“Criticize the cliches and the predictability of the film all you want, but the actors can not be faulted.”

The Wrap’s film critic Alonso Duralde, dubbed Last Vegas “Grumpy Old Hangover,” in reference to the two comedies from years back starring Jack Lemmon and Walter Matthau. The only reason I utilize the nickname is because it’s the most accurate summation of the film I’ve found thus far. The film stars four veteran actors gliding through the ins and outs of a predictable but delightfully relatable and amusing screenplay that proves them to be good sports and committed screen presences.

The film involves Billy (Michael Douglas), Paddy (Robert De Niro), Sam (Kevin Kline), and Archie (Morgan Freeman), four lifelong friends who have unfortunately gone their humble, separate ways thanks to old age, health issues, and lack of motivation. However, when Billy, who is already nearing seventy, announces he is engaged to a thirty-year-old beauty, the four must reunite to attend a last-minute bachelor party in Vegas for the weekend. The group, however, has complications, not just because they’re old, but because of contention between Billy and Paddy, and how Paddy’s wife’s funeral never saw the presence of Billy. This reuniting of four old friends in one of the rowdiest cities in the world will test their friendship and ultimately their futures.

Last Vegas
Directed by
Jon Turteltaub
Cast
Robert De Niro, Michael Douglas, Morgan Freeman, Kevin Kline
Release Date
1 November 2013
Steve’s Grade: B

Criticize the cliches and the predictability of the film all you want, but the actors can not be faulted. De Niro, Douglas, Freeman, Kline, and Mary Steenburgen (playing a gorgeous lounge singer), who will undoubtedly be shortchanged in the face of the four aforementioned legends, don’t do the expected in terms of shortchanging or strolling through the film with a collect-the-check mentality.

It’s safe to say the most criticized of the actors has been De Niro, rightfully so in his lack of ambitious performances and promising films in the last decade and a half of his career. However, many people are too quick to say the man has turned into a bad actor when they likely mean to say he has turned into an actor known for starring in bad films. Last Vegas may be a far cry from the films that made him a known name, but it’s safe to say that his character is required to have more emotional depth and significance when compared to the characters in his past films.

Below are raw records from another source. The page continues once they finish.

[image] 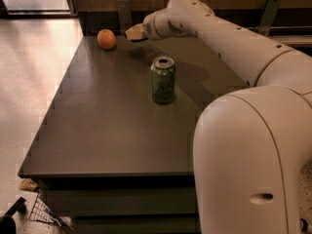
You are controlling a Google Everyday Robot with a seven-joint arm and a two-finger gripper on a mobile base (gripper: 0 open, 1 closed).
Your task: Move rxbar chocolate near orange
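Observation:
The orange [106, 39] sits on the dark table [107, 126] near its far left corner. My gripper [135, 33] hangs just above the table's far edge, a short way right of the orange. A thin dark flat edge shows under its tan fingertips [132, 31]; it looks like the rxbar chocolate [140, 40], held off the table. Its lettering is hidden. The gripper casts a shadow on the table below it. No black bar lies anywhere on the table.
A green soda can [163, 80] stands upright mid-table, in front of the gripper. My white arm [234, 38] spans the right side and its large base [248, 165] fills the lower right. A wall rail runs behind the table. Light floor lies to the left.

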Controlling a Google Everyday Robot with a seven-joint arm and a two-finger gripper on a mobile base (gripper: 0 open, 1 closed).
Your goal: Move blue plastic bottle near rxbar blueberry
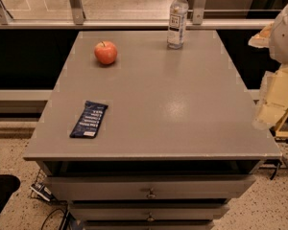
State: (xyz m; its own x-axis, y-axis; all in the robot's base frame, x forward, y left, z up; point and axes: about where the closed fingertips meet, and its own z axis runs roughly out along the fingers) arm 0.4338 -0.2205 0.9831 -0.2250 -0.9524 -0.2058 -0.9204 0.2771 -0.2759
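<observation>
The blue plastic bottle [177, 19] is clear, with a white cap and a white label. It stands upright at the far edge of the grey table [182, 109], right of centre. The rxbar blueberry [89, 119] is a flat dark navy wrapper with white lettering, lying near the front left corner. My gripper [272, 102] is pale yellow and hangs off the table's right edge, far from both and holding nothing that I can see.
A red apple [105, 52] sits at the far left of the table. Drawers [149, 188] run below the front edge. A railing and glass panel [77, 6] stand behind the table. Cables [48, 195] lie on the floor at the lower left.
</observation>
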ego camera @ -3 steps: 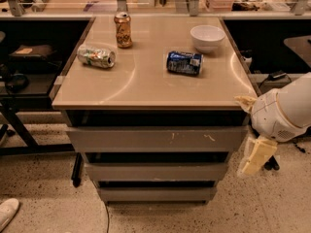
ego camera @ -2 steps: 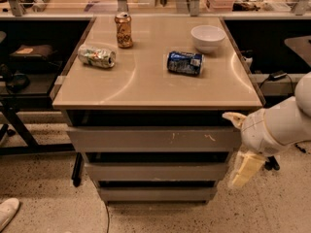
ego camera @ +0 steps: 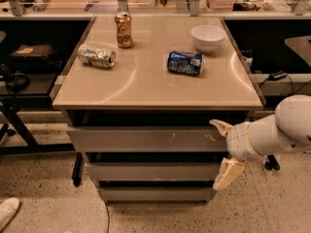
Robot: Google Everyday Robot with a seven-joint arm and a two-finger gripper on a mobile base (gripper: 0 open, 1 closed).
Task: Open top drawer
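Observation:
The top drawer (ego camera: 141, 139) is the widest grey front right under the tabletop, with small white scratches right of centre. It looks pushed in. My gripper (ego camera: 224, 150) is at the drawer front's right end, coming in from the right on a white arm (ego camera: 282, 130). It is open: the upper fingertip (ego camera: 219, 126) sits at the drawer's top right corner, and the lower finger (ego camera: 228, 174) hangs down by the middle drawer (ego camera: 150, 171). The gripper holds nothing.
The beige tabletop (ego camera: 146, 89) carries an upright brown can (ego camera: 124, 29), a crushed silver can (ego camera: 96, 55), a lying blue can (ego camera: 185, 62) and a white bowl (ego camera: 208, 37). The bottom drawer (ego camera: 155, 193) is lowest. A black desk (ego camera: 24, 81) stands left; a shoe (ego camera: 7, 212) lies bottom left.
My gripper has moved left and slightly down, from beside the table's right corner to the right end of the top drawer front. The drawer has not moved.

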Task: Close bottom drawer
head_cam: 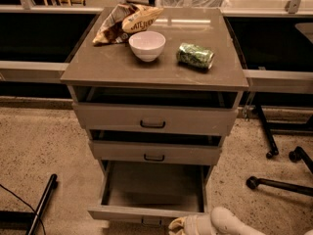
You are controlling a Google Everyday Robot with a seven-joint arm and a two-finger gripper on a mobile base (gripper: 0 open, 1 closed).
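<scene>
The bottom drawer [146, 212] is the lowest of three grey-taupe drawers in the cabinet. It stands pulled far out, and its inside is empty. Its flat front lies at the bottom edge of the camera view. My gripper [177, 226] is at the bottom edge, just right of the drawer front's centre, close against the front panel. The white arm runs off to the lower right. The middle drawer [154, 152] and top drawer [152, 119] each stand slightly out.
On the cabinet top [98, 67] sit a white bowl [146, 45], a green can on its side [195, 56] and a snack bag [126, 21]. Chair legs with castors [274, 180] stand on the floor to the right. A dark bar [41, 204] lies at lower left.
</scene>
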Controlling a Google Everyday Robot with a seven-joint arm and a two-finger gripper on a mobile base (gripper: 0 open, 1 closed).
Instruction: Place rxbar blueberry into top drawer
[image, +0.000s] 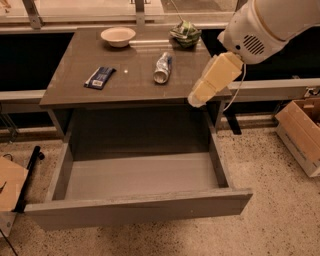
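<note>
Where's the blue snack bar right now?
The rxbar blueberry lies flat on the left side of the tabletop, nearer the camera than the white bowl and left of the can. The gripper hovers at the tabletop's right front edge.
</note>
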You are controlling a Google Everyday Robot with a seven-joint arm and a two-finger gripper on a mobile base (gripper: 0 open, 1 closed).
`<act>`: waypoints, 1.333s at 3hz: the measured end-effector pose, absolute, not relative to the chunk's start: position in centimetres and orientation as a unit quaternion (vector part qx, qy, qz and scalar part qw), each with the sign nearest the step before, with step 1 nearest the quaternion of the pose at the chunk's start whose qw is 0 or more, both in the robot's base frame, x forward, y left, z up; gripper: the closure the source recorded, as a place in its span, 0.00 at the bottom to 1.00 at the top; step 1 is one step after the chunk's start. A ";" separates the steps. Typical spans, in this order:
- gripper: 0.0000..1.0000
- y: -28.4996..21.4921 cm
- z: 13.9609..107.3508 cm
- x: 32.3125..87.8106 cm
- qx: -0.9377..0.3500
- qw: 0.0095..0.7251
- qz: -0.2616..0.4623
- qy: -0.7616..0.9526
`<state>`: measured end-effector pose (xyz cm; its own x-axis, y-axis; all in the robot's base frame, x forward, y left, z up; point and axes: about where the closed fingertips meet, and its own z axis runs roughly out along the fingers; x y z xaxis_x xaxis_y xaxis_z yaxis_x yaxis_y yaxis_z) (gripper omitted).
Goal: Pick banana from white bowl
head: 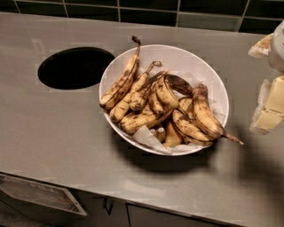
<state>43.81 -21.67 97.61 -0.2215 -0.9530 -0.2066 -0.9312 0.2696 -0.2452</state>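
Observation:
The white bowl (186,55) sits on the grey counter, lined with crumpled white paper and piled with several overripe bananas. The banana (165,92), short, stubby and strongly curved, yellow with brown speckles, lies near the top middle of the pile. It arches beside a nearly black-brown banana (181,83). Long slender bananas (120,84) lean on the bowl's left rim. A big brown-blotched banana (205,113) with a thin stem lies at the right. My gripper (257,88) is at the right edge of the view, to the right of the bowl and above the counter. It is open and empty, with cream pads.
A round dark hole (75,67) is cut in the counter to the left of the bowl. A dark tiled wall (146,9) runs along the back. The counter's front edge (133,197) has cabinet fronts below it.

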 end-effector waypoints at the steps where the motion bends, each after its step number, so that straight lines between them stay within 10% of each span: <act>1: 0.00 -21.7 97.6 43.8 -0.603 0.159 -0.034 0.781; 4: 0.00 -12.6 99.6 44.8 -0.723 0.189 0.022 0.664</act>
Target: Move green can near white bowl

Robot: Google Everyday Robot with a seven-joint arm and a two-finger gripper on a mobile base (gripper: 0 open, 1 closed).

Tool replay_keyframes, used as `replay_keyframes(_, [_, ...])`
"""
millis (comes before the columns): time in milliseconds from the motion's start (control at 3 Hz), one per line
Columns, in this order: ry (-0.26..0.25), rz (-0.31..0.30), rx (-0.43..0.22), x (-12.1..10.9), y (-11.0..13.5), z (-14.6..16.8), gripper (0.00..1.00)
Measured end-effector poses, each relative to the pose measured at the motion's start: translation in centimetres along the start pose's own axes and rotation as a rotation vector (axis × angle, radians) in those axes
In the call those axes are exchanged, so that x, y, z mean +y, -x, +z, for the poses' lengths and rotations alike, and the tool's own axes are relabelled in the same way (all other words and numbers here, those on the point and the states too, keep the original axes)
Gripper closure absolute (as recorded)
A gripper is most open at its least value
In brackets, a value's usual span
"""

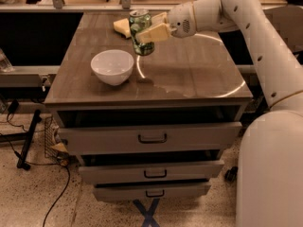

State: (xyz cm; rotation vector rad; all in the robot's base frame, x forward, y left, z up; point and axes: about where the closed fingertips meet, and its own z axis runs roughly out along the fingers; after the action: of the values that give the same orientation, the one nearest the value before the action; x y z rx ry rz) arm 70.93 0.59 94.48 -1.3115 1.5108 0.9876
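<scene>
Over the brown table (pixel 189 74), the green can (pixel 140 45) was held up, pinched between the two fingers of the gripper (pixel 147 30), near the white bowl (pixel 112 66) and just beside the yellow sponge (pixel 121 27).

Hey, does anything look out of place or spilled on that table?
Nothing spilled or damaged. The green can is off the table, clamped in the gripper in the air behind the upright white bowl. The yellow sponge lies at the back.
</scene>
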Motion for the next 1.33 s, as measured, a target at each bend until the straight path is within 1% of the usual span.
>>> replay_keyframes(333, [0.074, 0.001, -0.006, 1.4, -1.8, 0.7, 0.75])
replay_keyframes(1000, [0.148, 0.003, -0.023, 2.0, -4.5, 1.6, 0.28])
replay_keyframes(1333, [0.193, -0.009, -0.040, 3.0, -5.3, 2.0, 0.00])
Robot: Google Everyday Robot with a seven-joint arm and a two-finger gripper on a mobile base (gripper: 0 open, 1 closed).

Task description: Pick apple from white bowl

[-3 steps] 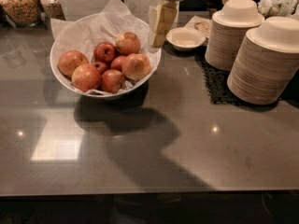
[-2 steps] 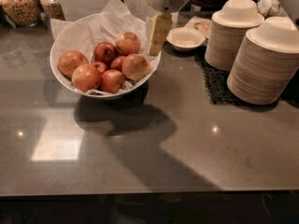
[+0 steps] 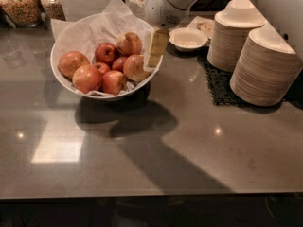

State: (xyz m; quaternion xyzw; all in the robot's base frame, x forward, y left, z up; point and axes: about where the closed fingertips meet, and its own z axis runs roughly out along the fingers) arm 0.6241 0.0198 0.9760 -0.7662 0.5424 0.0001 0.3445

Such is the same for most of the main cast, as well. These men are at least gifted with the inclusion of characterization on writer Dan Fogelman’s behalf. This and the emotional depth in terms of Paddy and Billy’s rocky friendship over the years keep the film buoyant and stable, even as it begins to reach a certain level in redundancy in its latter act.


The film will be appreciated the most by, stereotypically-speaking, the Medicare, AARP crowd in the audience. In retrospect, they’re the ones who deserve a film like this. The film itself is aware of age and its downsides, but it’s also aware that the celebration of life and age’s benefits shouldn’t be frowned upon or regarded poorly. A film with a similar ideology – also released this year – was The Internship, about two men in their thirties applying for a much-desired internship at the web company Google. I called the film a smart movie disguised as a stupid one, as it offered serious insights as being old in a technology-driven Western society that looks onto older people as ignorant and outdated.

Both films share the ideology of using age as an advantage and embracing what some may see as limitations. The beauty of both films is they can either been seen as fun comedies or parables on age. The choice on how to view them is, obviously, yours.